Work task
Repeat the data below exactly, dropping any pictures it holds.

Given data
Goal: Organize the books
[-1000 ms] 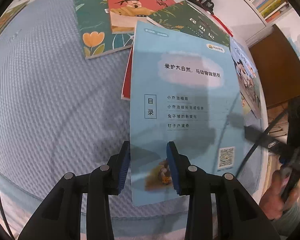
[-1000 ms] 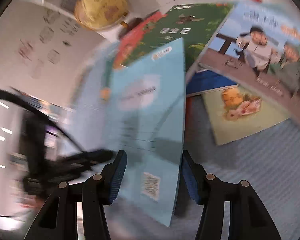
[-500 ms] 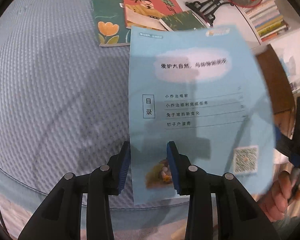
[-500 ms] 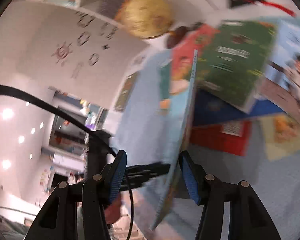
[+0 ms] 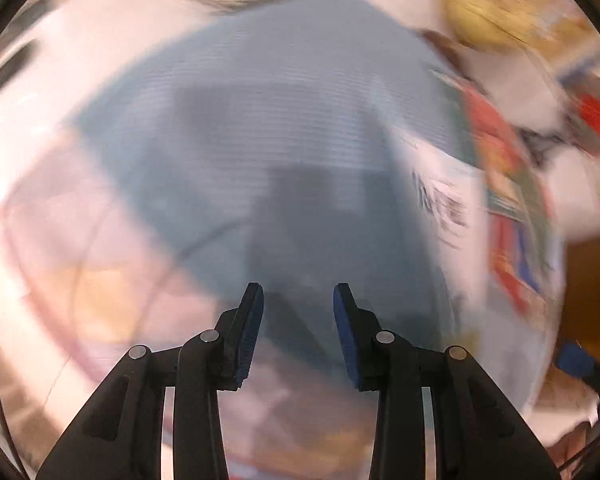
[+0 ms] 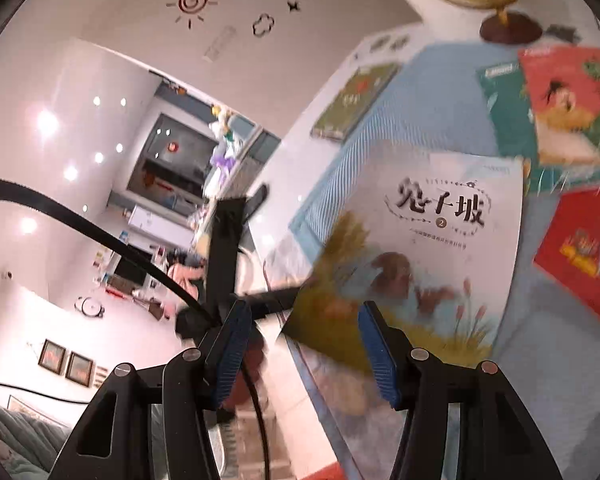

Expected answer
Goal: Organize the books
[-1000 ms] 
[-1000 ms] 
[-500 ms] 
[-500 ms] 
[+0 ms] 
[+0 ms] 

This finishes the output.